Timestamp: [35:38 - 36:14]
Kathy Clay:
"Start by visiting the Cboe Options Institute for comprehensive education on derivatives. Additionally, utilize the educational resources provided by your chosen retail broker-dealer to understand the specific tools and platforms available to you."
[35:38]
Looking ahead, Kathy anticipates increased market volatility driven by changing political landscapes and rapid policy implementations. She foresees a surge in both investment and hedging opportunities, with volatility becoming a central topic in portfolio management discussions.
Timestamp: [36:35 - 37:40]
Kathy Clay:
"2025 will likely see heightened market volatility, influenced by new administrative policies. This will create numerous investment and hedging opportunities, making volatility a key focus for portfolio optimization."
[37:03]
The episode concludes with Brendan and Kathy reiterating the exciting advancements in crypto derivatives and the importance of staying informed through continuous education and engagement with evolving financial products. Kathy encourages listeners to follow Cboe’s updates on LinkedIn and their official website.
Timestamp: [39:16 - End]
Brendan Viehman:
"We're thrilled to witness these developments firsthand. As derivatives become more integrated into the crypto ecosystem, the opportunities for both retail and institutional investors will expand significantly."
[39:29]
Kathy Clay:
"Thank you for having me. I look forward to future discussions as the market continues to evolve."
[40:01]
Key Takeaways:
Integration of TradFi and Crypto: Traditional financial institutions like Cboe are increasingly incorporating crypto derivatives, enhancing liquidity and providing sophisticated tools for investors.
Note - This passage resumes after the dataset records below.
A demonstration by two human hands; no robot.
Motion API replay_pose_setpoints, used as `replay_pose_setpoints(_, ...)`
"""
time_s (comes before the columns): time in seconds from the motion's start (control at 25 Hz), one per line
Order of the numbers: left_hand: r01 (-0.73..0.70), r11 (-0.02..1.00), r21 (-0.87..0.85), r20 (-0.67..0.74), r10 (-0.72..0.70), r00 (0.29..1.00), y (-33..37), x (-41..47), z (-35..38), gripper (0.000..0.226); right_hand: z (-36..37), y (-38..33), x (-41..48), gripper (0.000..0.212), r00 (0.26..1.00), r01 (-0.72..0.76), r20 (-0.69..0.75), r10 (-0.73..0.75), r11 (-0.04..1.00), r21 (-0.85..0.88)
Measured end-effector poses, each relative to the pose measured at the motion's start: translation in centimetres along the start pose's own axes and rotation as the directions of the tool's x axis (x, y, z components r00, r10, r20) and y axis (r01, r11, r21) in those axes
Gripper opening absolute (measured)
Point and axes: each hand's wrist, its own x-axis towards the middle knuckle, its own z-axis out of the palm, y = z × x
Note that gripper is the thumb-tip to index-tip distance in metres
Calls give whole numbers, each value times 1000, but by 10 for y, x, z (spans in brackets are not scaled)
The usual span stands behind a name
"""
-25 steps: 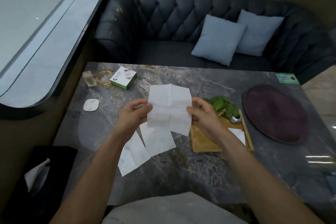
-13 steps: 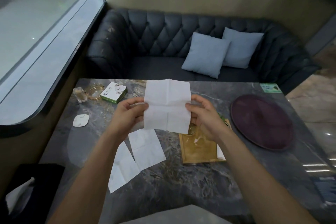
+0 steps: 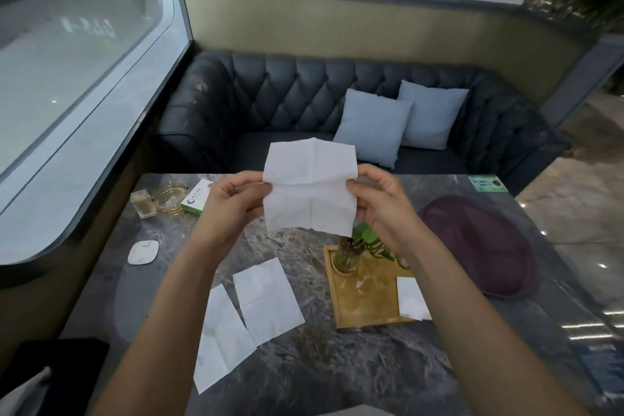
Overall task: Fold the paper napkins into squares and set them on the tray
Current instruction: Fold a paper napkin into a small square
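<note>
In the head view, the napkin (image 3: 310, 187) is raised at the centre of the frame, clear of the table (image 3: 337, 365). Both hands pinch it at its horizontal crease. My left hand (image 3: 233, 203) nips the left edge between thumb and fingers, and my right hand (image 3: 381, 209) does the same on the right edge. I judge it is held up like this so the upper half can be turned down along that crease with both edges level.

The sheet is white, thin and opened out, crossed by one upright crease and one level crease (soft paper, so it will likely sag if let loose).

At lower centre, two flat napkins (image 3: 268, 299) lie touching on the table, probably waiting their turn. Lower right of centre sits the wooden tray (image 3: 368, 300), near my right hand. One folded napkin (image 3: 410, 297) lies at its right side, and a glass vase (image 3: 346, 255) with a plant stands in its upper left corner.
</note>
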Motion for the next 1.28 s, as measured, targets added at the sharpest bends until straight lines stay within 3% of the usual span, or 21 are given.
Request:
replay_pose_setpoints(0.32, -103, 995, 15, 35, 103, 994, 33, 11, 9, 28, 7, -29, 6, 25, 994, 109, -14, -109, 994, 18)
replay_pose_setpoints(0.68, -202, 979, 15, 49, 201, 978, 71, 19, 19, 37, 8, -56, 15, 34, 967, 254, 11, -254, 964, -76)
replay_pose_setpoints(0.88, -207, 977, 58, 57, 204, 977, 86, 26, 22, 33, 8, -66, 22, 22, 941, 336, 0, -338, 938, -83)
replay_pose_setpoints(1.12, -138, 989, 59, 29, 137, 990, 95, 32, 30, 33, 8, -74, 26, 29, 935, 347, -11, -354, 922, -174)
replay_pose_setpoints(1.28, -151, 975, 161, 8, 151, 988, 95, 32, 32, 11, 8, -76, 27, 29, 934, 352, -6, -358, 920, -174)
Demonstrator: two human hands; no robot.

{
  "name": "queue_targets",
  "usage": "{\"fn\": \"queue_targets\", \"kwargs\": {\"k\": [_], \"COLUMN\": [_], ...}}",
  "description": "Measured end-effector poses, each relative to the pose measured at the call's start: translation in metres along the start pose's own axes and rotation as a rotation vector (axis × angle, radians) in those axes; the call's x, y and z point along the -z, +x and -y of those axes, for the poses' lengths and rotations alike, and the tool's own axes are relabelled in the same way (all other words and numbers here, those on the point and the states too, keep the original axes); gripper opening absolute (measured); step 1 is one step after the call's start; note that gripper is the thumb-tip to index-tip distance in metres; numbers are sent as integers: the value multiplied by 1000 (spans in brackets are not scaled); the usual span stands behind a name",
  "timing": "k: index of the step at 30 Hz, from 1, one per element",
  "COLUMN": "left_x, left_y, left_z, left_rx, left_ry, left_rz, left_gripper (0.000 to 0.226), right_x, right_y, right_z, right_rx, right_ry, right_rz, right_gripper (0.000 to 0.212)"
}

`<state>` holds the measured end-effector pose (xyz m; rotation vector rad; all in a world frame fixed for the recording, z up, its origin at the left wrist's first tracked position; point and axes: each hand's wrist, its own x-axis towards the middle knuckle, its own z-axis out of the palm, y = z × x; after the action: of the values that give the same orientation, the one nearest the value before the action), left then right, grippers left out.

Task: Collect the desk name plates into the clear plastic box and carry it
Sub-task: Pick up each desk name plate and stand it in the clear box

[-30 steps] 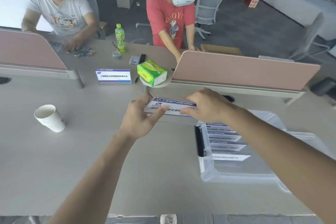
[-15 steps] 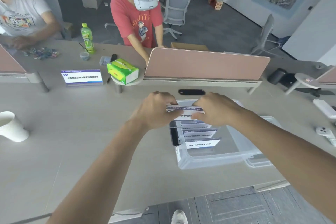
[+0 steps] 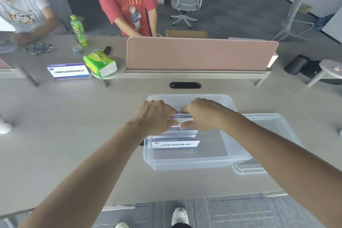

Education and Tools: The growth in the derivatives market is largely fueled by improved educational resources and advanced trading tools available to retail investors.
Regulatory Clarity: Clear regulatory frameworks are crucial for fostering innovation and ensuring that market participants can operate confidently.
Tokenization Potential: The tokenization of real-world assets is poised to revolutionize financial markets by improving efficiency and risk management.
Future Outlook: Increased market volatility and regulatory developments in 2025 are expected to create new investment and hedging opportunities within the crypto space.
This episode offers valuable insights for both seasoned investors and newcomers, emphasizing the significance of derivatives in the evolving crypto landscape and the role of traditional institutions in driving mainstream adoption.